Access Management , Biometrics , Identity & Access Management
NIST's New Biometrics Databases Offer Help With IAM
Agency Also Releases Study on That Raises Concerns About Facial Recognition TechnologyThe National Institute of Standards and Technology has released three new biometrics datasets to help organizations research new types of secure digital identification and authentication management systems.
See Also: Webinar | Prepping for IT Security Audits in 2025: Considerations for Modern PAM Programs
In a separate project, NIST has released a study on facial recognition technology that highlights some challenges.
The new biometrics datasets contain fingerprints, facial photographs and iris scans that have been stripped of any identifying information. Anyone who had their information included in the database gave consent, NIST says.
NIST says the datasets will enable researchers to test their experimental identification and access management systems before deploying them in real-world tests.
"This all gets back to reproducible research," says Greg Fiumara, a computer scientist at NIST. "The data will help anyone who is interested in testing the error rates of biometric identification systems."
The release of these datasets comes at a time when identity-related fraud is increasing, and lawmakers and companies are looking for new ways to bolster authentication through newer technologies, such as machine learning.
At a congressional hearing in September, members of the U.S. House Financial Services Committee heard from expert witnesses about how $15 billion was stolen from American consumers in 2018 through identity theft and how newer technologies might help reduce fraud (see: Congress Hears Ideas for Battling ID Theft).
In that hearing, lawmakers and security experts noted that "synthetic identities," which involve cybercriminals using stolen information to mimic a person and carry out identity-related fraud, are posing a challenge to inancial institutions.
MasterCard and others have started offering biometric-based identities for consumers in a move away from passwords and other older forms of identity management.
Bridging the Gap
A major issue with using machine learning and artificial intelligence to help with identity and access management is that many organizations lack biometrics datasets to help train the algorithms to make them more accurate, according to NIST.
The new datasets look to bridge some of that gap.
"Few available resources exist to help developers evaluate the performance of the software algorithms that form the heart of these systems, and the NIST data will help fill that gap," the agency notes
The biometrics data is broken down into three datasets that contain data collected at different times from different sources:
- SD 300: This is data collected from 900 hardcopy ink cards with fingerprint information from people who are deceased. This information will allow manufacturers of IAM systems to evaluate how well their newer products can produce results that will be interoperable with older, paper-based records.

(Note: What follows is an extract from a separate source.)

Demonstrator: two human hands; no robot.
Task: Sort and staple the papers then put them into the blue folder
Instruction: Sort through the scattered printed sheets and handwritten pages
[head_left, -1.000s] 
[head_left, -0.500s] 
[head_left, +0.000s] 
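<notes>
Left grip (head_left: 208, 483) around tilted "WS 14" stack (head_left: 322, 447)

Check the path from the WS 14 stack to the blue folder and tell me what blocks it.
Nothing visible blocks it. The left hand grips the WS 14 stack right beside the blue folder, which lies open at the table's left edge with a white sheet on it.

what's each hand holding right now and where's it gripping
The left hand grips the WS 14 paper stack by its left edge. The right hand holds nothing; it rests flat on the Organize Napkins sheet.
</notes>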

- SD 301: This dataset is considered "multimodal," meaning that different biometric markers, such as fingerprints and iris scans, are all linked. This will enable researchers to test identification systems that match a person's picture to their fingerprints.
- SD 302: This dataset also contains fingerprints, but these were gathered through eight commercially available or prototype devices, including a contactless fingerprint reader.

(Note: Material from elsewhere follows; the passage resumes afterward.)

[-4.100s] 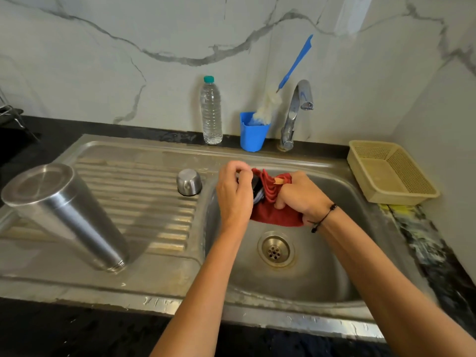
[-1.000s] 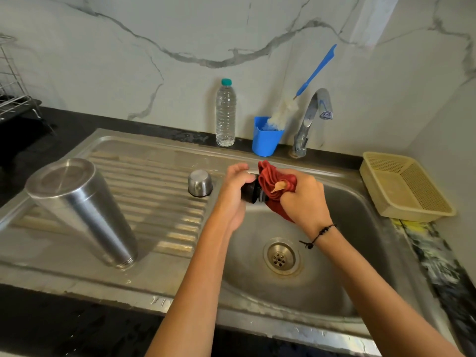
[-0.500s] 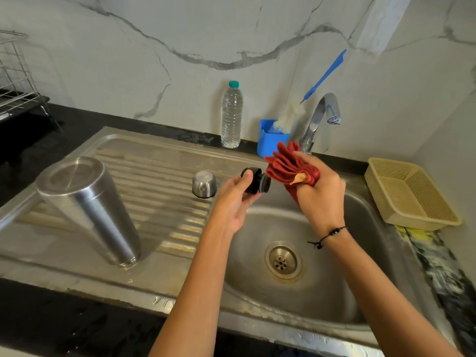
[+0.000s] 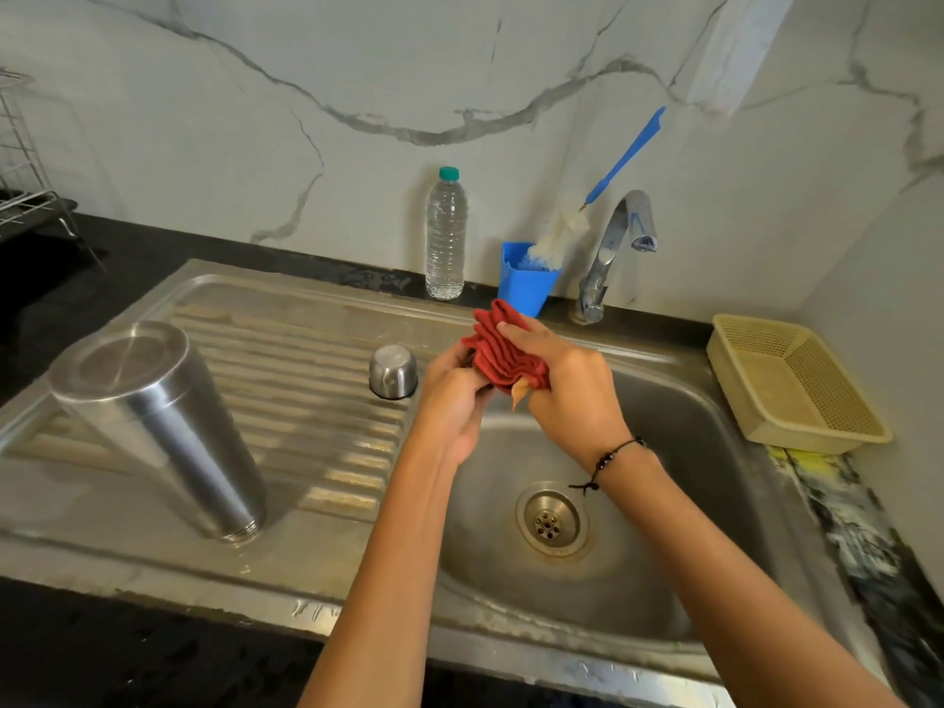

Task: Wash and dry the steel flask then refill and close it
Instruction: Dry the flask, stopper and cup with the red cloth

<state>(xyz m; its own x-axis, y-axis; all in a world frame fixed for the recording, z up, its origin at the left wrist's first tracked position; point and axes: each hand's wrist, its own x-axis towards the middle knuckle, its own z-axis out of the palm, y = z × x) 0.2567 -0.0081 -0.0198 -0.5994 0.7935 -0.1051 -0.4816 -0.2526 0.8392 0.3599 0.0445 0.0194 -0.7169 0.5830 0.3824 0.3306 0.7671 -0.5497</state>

"This opens up possibilities for types of multimodal research that haven’t been done before," Fiumara says. "We want to get more secure and more accurate identification, as multimodal systems are harder to spoof."
Facial Recognition Controversy
While government and private organizations are more willing to use biometrics as part of the identity and access management process, not all the technology has been embraced by the public.

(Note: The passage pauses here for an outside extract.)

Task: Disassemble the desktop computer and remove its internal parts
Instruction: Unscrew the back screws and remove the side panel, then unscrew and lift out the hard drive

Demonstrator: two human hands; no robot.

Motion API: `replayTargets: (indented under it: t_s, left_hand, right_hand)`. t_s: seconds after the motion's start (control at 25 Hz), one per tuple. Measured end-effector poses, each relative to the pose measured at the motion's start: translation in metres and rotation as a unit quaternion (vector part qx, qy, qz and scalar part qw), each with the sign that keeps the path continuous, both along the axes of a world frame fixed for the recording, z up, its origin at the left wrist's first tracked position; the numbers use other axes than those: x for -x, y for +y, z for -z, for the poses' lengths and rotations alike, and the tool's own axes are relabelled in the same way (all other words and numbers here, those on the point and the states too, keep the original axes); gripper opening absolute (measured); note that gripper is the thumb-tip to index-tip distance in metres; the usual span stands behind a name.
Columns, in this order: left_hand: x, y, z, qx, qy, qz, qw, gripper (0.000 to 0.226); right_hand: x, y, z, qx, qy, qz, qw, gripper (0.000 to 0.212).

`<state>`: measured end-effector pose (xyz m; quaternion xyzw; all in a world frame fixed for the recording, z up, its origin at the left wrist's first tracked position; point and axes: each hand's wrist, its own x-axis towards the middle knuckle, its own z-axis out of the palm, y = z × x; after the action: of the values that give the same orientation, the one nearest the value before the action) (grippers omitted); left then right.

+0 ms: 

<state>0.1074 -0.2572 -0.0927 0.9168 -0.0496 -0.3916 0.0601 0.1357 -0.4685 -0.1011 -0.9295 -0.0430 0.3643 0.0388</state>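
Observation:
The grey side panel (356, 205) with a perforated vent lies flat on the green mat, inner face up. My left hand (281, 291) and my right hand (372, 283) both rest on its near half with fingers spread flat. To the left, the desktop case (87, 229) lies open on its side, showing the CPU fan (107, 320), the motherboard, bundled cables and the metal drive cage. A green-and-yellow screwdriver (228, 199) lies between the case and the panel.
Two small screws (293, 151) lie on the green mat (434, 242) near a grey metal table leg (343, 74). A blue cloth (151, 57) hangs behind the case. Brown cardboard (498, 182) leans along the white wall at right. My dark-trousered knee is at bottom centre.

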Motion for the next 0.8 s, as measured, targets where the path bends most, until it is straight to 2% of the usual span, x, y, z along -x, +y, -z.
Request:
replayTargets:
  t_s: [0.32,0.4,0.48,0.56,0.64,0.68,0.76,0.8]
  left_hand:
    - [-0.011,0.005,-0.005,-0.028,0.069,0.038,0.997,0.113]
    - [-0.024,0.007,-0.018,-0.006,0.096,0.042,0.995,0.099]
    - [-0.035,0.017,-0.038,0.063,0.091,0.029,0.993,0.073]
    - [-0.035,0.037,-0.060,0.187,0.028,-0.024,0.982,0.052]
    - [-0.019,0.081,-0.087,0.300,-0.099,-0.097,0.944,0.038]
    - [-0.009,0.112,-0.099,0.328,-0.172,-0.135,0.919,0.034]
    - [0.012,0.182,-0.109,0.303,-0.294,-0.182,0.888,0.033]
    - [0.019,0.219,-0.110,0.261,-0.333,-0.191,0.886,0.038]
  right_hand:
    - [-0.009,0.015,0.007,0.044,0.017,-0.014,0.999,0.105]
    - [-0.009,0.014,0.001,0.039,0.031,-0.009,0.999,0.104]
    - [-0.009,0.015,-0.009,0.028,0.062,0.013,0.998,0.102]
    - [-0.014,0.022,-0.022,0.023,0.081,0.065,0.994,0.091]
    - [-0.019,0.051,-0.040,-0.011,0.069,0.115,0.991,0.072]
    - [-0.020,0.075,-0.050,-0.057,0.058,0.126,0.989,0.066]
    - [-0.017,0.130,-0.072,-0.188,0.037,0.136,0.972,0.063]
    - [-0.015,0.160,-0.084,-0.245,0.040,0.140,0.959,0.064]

The use of facial recognition technology, for instance, has proven problematic, with many questioning how reliable it is, whether it violates privacy and if the algorithms used incorporate some form of bias (see: Facial Recognition: Balancing Security vs. Privacy).
On Thursday, NIST released a study on facial recognition technology, which evaluated 189 software algorithms from 99 developers. The report found that the majority of facial-recognition systems exhibited some type of bias. In addition, NIST found that with U.S.-developed algorithms, there were high rates of false positives in one-to-one matching for Asians, African Americans and native groups, which include Native Americans, American Indians, Alaskan Indians and Pacific Islanders.
"While it is usually incorrect to make statements across algorithms, we found empirical evidence for the existence of demographic differentials in the majority of the face recognition algorithms we studied,” says Patrick Grother, a NIST computer scientist and the report’s primary author. "While we do not explore what might cause these differentials, this data will be valuable to policymakers, developers and end users in thinking about the limitations and appropriate use of these algorithms."